Dasar diagnosa, klasifikasi gejala dan evaluasi terapeutik tonjolan rektum anterior Tonjolan rektum anterior adalah tonjolan rektum bagian bawah anterior ke arah vagina, yang membentuk rongga kistik, terutama saat kesulitan buang air besar, yang menyebabkan tertahannya tinja dan munculnya kesulitan buang air besar. 1 . Dasar diagnosa (1) Kesulitan buang air besar, kebanyakan lebih dari dua hari buang air besar satu kali, setiap kali buang air besar jelas berkepanjangan, disertai dengan pembengkakan anus dan perasaan tinja tidak tuntas. (2) Sidik jari dubur menunjukkan bahwa depresi yang jelas dapat disentuh di rektum anterior dan inferior. (3) Feses menunjukkan bahwa bagian bawah rektum seperti kantong yang menonjol ke depan. (1) Kekurangan Qi limpa: kelelahan, nafsu makan yang buruk, sulit buang air besar, disertai pembengkakan anus dan perasaan buang air besar yang tidak tuntas, tinja keluar beberapa kali dalam sehari, dengan tekstur yang tipis dan lembut, tetapi sulit dikeluarkan.
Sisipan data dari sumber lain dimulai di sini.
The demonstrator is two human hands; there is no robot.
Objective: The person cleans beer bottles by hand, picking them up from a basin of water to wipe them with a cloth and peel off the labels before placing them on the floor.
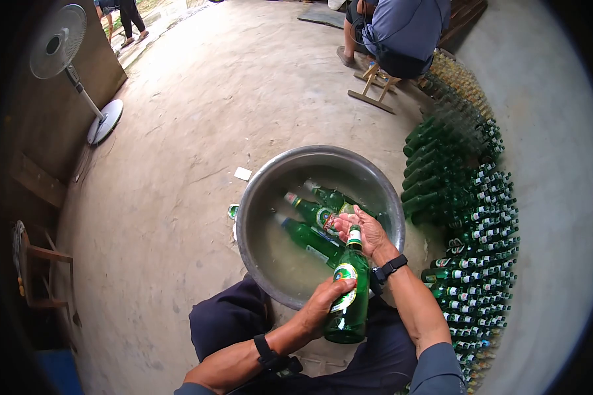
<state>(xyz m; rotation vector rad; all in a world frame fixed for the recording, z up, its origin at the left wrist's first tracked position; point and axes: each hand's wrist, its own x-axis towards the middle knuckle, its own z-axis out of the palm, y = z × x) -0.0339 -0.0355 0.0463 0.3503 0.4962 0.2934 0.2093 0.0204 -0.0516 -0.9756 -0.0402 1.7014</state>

Lidah pucat, lumut tipis, dan denyut nadi lemah. (2) Kekurangan Qi dan Yin: pusing dan kelelahan, mulut kering dengan keinginan untuk minum, kesulitan buang air besar, waktu buang air besar yang lama, perasaan buang air besar yang tidak lengkap, satu baris tinja per hari selama beberapa hari, teksturnya keras. Lidah merah pucat, lumut tipis, denyut nadi lemah. (1) Penyembuhan: hilangnya gejala, pencitraan feses normal. (2) Perbaikan: gejala dan faekografi membaik. (3) Tidak sembuh: tidak ada perbaikan pada gejala dan feses.